HEY-SMITH 撮影=HayachiN
この焼け野原状態のフロアに、HEY-SMITHはどう立ち向かうのか。ワクワクしながら出番を待つと、猪狩秀平(Vo/G)を先頭にメンバー6人がぞろぞろと登場。1曲目の音が出た瞬間、これまでの杞憂は木っ端微塵に吹き飛んだ。どっしり重心が低くなった演奏に加え、上半身裸の満(Sax)、イイカワケン、かなすによる息の合ったホーンセクションは会場の空気をシャープに切り裂く。昨年と比べても、バンドの結束力は飛び級レベルで上がっているではないか。個々の演奏はソリッドに磨き抜かれ、それが一つのカタマリと化した強靭なバンド感に興奮は収まらない。

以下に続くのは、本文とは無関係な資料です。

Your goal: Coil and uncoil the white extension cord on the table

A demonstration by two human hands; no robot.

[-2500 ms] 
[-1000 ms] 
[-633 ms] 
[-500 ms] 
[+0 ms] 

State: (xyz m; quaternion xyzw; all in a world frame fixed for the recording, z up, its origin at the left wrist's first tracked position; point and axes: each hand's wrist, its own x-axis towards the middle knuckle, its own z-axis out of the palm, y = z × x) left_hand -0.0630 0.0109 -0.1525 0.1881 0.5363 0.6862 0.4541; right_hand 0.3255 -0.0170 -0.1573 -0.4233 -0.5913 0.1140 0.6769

「Skate Or Die」と過去作の曲も挟みながら、「8月9日(長崎原爆の日)にこの曲を歌う意味」と猪狩が言い放つと、新作の表題曲「STOP THE WAR」をプレイ。イントロからSLAYERばりにザクザク刻むリフが猛烈にかっこ良く、音源以上の爆発力で観客を狂乱のるつぼに叩き落とす。気付けば観客は拳を上げ、大合唱する光景が眼前に広がっていた。勢いやノリだけではなく、聴き手と心の深い部分で通じ合っている。曲に託した演者の気持ちやメッセージがちゃんと伝わっているんだなと痛感した。
HEY-SMITH 撮影=HayachiN
そして、曲間にTask-n(Dr)が軽快にビートを叩いたり、また地元・大阪の先輩バンドであるKNUCKLESのカバー「Radio」においてはホーン、ドラム、ベースとソロをリレー形式で繋ぐパートもライヴでより一層映えていた。これまで以上に観客の視線を意識し、細部にこだわるエンターテイメント性に優れたステージングに「成長」の二文字が浮上した。一時はバンドの存続自体が危ぶまれていた彼らが、観客から底ナシの元気と笑顔を引き出す姿に何度も目頭が熱くなった。

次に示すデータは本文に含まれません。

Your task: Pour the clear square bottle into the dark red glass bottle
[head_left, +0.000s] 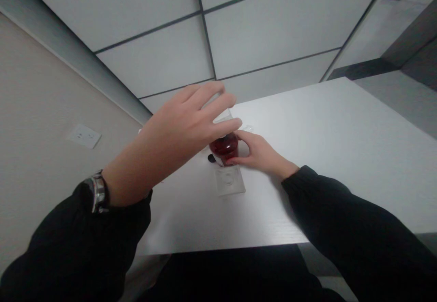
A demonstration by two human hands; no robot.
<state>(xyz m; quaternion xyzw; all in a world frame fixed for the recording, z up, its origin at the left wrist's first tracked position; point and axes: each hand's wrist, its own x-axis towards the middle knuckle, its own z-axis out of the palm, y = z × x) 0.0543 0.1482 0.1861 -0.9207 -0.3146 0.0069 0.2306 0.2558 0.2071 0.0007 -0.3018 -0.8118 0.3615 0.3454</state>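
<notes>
A round dark-red glass bottle (223,148) stands on the white table (324,156), its top hidden under my left hand (180,131). The fingers of that hand are spread and reach over the bottle, apparently without gripping it. My right hand (261,154) curves around the bottle's right side, with fingertips pressed against the glass. Just behind my left fingers stands a transparent plastic piece (223,116), partly hidden. A square transparent plastic tray (229,180) lies in front of the bottle. A small black object (211,158) sits at the bottle's left.
A wristwatch (98,193) circles my left wrist, and both arms wear black sleeves. The table's far corner meets a beige wall carrying a white wall socket (84,136). A small transparent item (248,128) lies beyond my right hand. The table's near edge runs below my arms.
</notes>
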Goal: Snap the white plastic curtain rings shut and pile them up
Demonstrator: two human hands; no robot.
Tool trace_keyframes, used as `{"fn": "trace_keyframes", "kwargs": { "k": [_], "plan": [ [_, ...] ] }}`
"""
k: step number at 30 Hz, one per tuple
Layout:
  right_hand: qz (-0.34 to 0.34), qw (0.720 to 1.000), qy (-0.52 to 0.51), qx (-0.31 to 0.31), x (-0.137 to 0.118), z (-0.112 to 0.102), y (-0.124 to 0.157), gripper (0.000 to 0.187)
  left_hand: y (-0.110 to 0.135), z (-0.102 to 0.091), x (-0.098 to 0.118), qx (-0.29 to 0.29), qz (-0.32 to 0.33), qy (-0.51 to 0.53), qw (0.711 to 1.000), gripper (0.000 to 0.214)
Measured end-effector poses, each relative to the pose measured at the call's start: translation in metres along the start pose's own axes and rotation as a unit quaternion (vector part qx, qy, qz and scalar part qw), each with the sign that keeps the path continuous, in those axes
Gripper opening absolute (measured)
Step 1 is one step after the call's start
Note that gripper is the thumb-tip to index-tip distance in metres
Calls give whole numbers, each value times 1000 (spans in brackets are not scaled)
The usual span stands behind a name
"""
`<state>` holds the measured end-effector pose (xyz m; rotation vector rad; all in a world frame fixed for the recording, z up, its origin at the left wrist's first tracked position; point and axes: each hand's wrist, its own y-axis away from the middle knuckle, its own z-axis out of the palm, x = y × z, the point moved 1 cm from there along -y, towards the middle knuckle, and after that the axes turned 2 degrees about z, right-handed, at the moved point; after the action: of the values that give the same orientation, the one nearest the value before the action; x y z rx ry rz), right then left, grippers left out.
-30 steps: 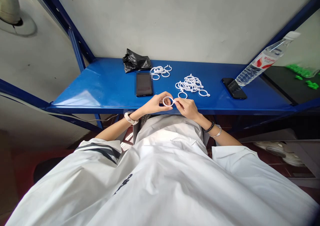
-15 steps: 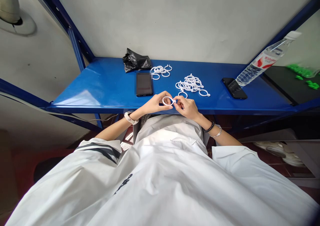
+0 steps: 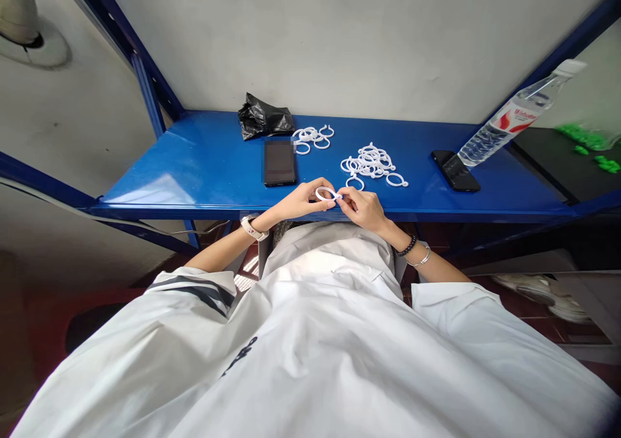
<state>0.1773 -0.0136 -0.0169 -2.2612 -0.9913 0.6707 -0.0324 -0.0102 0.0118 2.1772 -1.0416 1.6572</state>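
Observation:
Between my two hands, over the front edge of the blue table [image 3: 218, 166], is a white plastic ring [image 3: 317, 196] with a small knob at its right side. My left hand [image 3: 308, 197] curls around the ring, thumb below and fingers above. With thumb and fingertips, my right hand [image 3: 361, 208] pinches the knob end, which is partly hidden. Just beyond my right hand lies a pile of similar white rings [image 3: 369, 161], with one ring [image 3: 355, 182] close to my fingers. A smaller group of white rings [image 3: 320, 142] lies farther back, left of the pile.
A black phone-like device [image 3: 280, 164] lies left of the rings, with a crumpled black plastic bag [image 3: 264, 118] behind it. To the right are a phone [image 3: 455, 171] and a clear water bottle [image 3: 521, 118]. Green pieces [image 3: 589, 139] lie at far right. A wall closes off the back.
The ring has tilted slightly, now looking flatter between my hands. Both hands keep nearly the same place and grip; the other things on the table have not moved.

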Motion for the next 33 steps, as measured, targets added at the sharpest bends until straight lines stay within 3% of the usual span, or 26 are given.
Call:
{"fn": "trace_keyframes", "kwargs": {
  "k": [33],
  "plan": [
    [-10,1000,-5,11,-3,-3,-2,22,0,-1,-3,-7,-25,9,1000,45]
  ]
}}
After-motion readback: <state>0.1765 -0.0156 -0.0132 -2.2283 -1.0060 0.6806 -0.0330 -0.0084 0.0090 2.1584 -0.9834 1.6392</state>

アンコールではファイナルシリーズ5本に加え、今年バンド結成10周年のタイミングもあり、ツアーファイナルは初ワンマン(大阪・府民共済SUPERアリーナ、赤字覚悟の感謝価格3939円!)開催も告知され、「俺らはもっとかっこ良くなるから、お前らもかっこいいことをやってくれ! 何でもいいから!」と猪狩が観客に熱いエールを送る場面に、数十倍も逞しくなったHEY-SMITHを見た気がした。今後もツアー各地で大暴れしてくれるに違いない。